#### Task statement:
Your answer should be the lines of the data below that contain "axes".

----- Extracted records -----

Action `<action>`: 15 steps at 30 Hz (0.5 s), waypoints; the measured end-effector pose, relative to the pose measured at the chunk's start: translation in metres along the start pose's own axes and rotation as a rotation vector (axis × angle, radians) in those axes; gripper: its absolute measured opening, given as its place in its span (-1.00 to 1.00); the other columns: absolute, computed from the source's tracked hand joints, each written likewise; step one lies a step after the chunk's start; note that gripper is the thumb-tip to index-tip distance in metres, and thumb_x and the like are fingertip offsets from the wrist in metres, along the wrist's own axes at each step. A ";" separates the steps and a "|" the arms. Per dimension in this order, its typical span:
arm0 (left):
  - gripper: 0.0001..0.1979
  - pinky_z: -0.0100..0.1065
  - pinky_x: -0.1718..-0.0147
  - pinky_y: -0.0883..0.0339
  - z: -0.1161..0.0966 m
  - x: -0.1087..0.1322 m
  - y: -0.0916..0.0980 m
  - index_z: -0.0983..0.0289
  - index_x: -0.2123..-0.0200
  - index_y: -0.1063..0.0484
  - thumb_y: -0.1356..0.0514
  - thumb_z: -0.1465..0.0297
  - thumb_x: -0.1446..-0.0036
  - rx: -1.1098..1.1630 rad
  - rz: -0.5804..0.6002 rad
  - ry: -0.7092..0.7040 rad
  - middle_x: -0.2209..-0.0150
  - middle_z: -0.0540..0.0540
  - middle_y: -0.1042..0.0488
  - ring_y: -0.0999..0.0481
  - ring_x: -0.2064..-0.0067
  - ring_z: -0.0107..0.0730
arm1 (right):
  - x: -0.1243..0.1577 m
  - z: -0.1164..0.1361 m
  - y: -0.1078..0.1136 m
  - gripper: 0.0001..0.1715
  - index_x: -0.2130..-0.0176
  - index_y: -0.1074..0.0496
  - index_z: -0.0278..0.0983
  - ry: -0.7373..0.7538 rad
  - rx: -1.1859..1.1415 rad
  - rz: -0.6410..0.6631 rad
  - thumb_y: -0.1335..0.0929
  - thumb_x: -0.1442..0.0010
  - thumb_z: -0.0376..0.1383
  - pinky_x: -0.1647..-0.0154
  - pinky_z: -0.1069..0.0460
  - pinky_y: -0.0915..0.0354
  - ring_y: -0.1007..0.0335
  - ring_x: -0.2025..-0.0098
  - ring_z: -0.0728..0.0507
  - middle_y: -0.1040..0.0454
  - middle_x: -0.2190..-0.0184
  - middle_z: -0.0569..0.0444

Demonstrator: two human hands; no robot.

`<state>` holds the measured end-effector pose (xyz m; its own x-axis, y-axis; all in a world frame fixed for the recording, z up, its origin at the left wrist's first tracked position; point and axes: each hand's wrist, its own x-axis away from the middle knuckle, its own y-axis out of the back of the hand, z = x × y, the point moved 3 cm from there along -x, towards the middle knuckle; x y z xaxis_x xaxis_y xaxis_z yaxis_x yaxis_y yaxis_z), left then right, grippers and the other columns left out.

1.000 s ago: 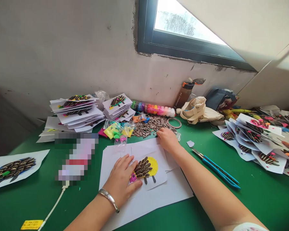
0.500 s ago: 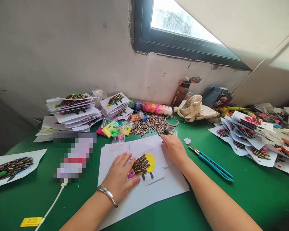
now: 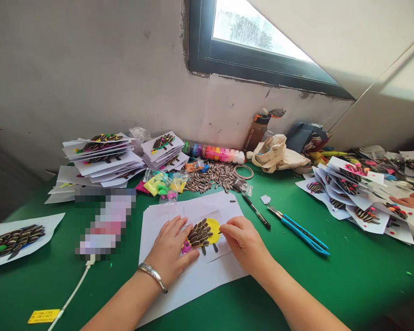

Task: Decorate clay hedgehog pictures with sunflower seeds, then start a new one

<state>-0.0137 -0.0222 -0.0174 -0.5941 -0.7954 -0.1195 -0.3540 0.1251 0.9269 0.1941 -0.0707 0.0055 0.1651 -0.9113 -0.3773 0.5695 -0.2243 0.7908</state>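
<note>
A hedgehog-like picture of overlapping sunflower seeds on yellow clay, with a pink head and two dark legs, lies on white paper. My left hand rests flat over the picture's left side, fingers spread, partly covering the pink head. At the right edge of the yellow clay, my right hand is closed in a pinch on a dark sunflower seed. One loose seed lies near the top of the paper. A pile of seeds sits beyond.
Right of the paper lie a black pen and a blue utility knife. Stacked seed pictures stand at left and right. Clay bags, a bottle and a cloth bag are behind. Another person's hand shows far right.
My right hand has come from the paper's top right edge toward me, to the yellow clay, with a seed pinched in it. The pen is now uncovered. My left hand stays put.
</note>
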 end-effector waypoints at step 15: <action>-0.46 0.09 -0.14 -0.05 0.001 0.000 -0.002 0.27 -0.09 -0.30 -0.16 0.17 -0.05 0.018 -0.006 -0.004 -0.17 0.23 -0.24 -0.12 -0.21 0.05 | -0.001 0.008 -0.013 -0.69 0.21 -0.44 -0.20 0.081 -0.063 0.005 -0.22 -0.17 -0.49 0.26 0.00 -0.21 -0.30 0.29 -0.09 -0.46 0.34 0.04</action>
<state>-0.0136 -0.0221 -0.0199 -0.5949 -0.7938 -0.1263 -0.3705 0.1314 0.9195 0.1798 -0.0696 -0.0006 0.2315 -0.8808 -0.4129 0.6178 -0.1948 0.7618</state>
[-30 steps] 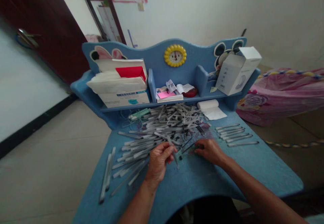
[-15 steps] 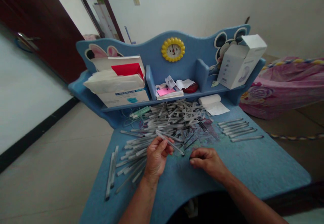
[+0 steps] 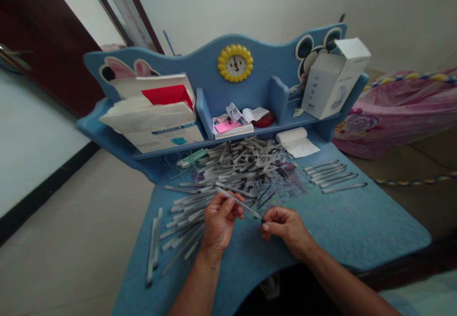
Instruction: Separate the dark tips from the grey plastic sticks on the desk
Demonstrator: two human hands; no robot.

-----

#### Task result:
Action `<action>`: 15 steps at 30 Hz (0.5 s), waypoints; the measured end-effector pose, relative to the pose measured at the chunk's start: translation in metres along the start pose's own axes and rotation as a rotation vector (axis × angle, radians) in those axes; gripper: its absolute measured opening, given as its place in its span (-1.00 to 1.00); the other columns: absolute, computed from the source's tracked hand joints, each written likewise; step one lies a step after the chunk's start; note that gripper is the thumb-tip to index-tip distance in metres, and thumb_x and the like are fingertip offsets from the wrist in metres, along the wrist's own axes at each step. A ";" separates the steps and a "|" the arms. Per dimension in this order, its typical span:
`<state>` holds the measured end-effector pose (xyz m; its own x-axis, y-axis; all in a world frame fixed for the recording, z up, its origin at the left wrist's first tracked position; point and axes: each hand's wrist, its own x-axis away from the middle knuckle, its own y-axis out of the back of the hand, z = x × y, the point moved 3 cm from there along -x, towards the middle knuckle; x y z xaxis_x xaxis_y xaxis_z yaxis_x yaxis_y yaxis_z), left then right, grippers and the other columns left out.

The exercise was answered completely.